I can do a torn corner switch, but I love the idea of the Intercessor gimmick because of the opportunities it opens up for some out-of-this-world locations.

For instance, I work in a lounge which has a floor-to-ceiling bookshelf loaded with old German encyclopedias, hardback novels and various other tomes (the idea is to give the place "ambiance" -- it's called "The Explorer's Lounge" and has a Livingston-and-Stanley feel to it ). I've often thought of gaffing the wall of books, and my friend Chris Ivanovich came up with an idea where various books all across the wall would be loaded with cards gaffed by the Intercessor. Then, using a combination of equivoque and free spectator choice, the spectator could choose a book and find within it the card that matches the corner.

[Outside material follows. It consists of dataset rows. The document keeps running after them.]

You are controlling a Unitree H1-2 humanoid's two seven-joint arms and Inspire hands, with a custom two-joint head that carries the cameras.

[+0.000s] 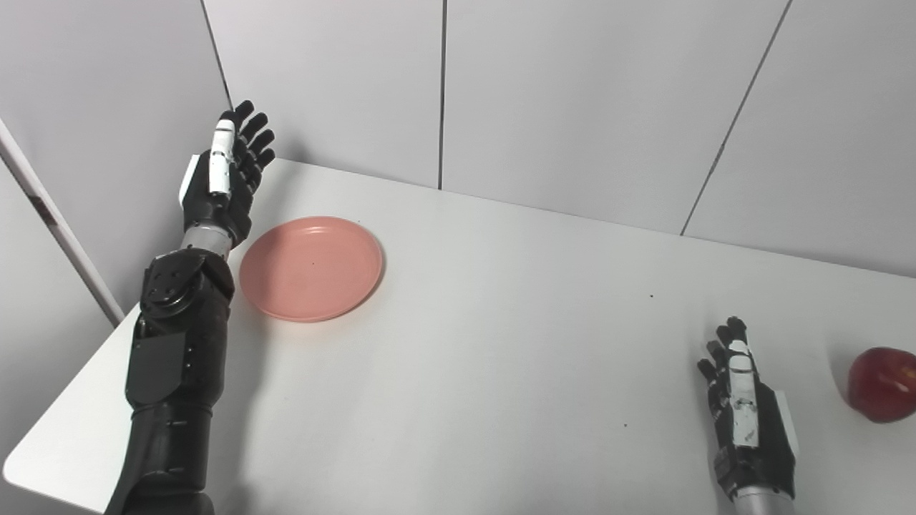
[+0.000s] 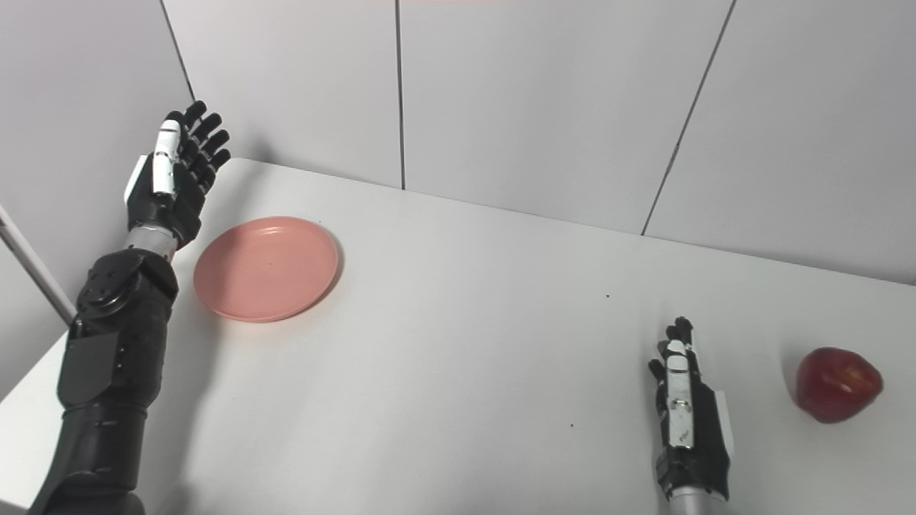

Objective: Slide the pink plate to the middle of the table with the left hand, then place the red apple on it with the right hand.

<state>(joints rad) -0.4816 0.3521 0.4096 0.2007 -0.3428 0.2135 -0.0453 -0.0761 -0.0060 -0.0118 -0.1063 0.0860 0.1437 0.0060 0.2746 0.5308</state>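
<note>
Near edge, right: right hand (image 2: 688, 422) flat on worktop (image 2: 458, 343), fingers loosely apart, holding nothing.
Beside it: red apple (image 2: 837, 384), apart from the hand; looks rigid, smooth, likely to roll; wrap it around the sides.
Far left: pink plate (image 2: 266, 268), empty; probably light and slippery; push at its rim.
Beyond it: left hand (image 2: 174, 175) raised, spread, empty.

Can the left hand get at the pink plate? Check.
Probably yes: the open left hand is raised just beside the pink plate's left rim, with nothing between them.
</note>
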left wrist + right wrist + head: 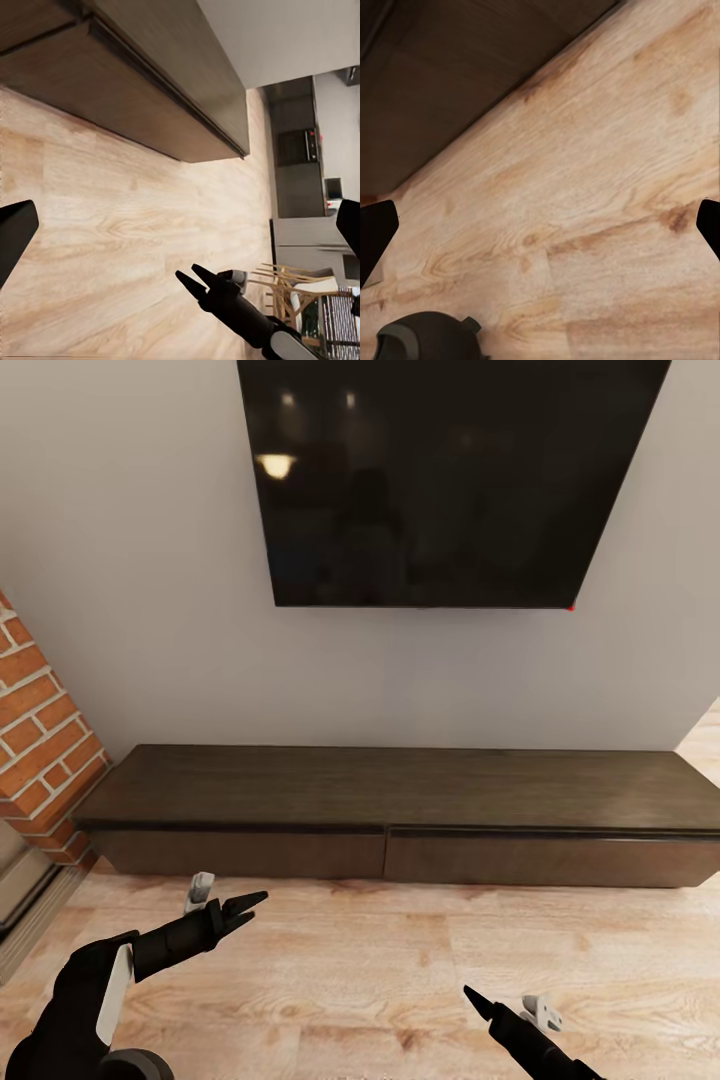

I've also thought of using it to create some magic at the renaissance faire where I work by using a variant on the trick Robert-Houdin did for King Louis Phillippe at St. Cloud in 1846, where the choices for the king were two absurd locations and a relatively easy-to-access one. Except in this instance, all the places, no matter how absurd ("Under the fifth bench in the third row from the Royal Box," "Buried sixteen paces from the gate in the middle of the joust field") could be used to locate the card.

In ways such as this, impossible card locations as ludicrous as those done by David Blaine can be done without the crutch of stooges, edits, restriction-of-vision and other television chicanery.

And I agree with Tom Stone on the difference between 'destruction' and 'disappearance' and prefer to put the card in an envelope before it is burned, thereby giving the spectator a chance to think somehow the card might have been stolen out ... which makes the final impossible and improbable location that much more stunning.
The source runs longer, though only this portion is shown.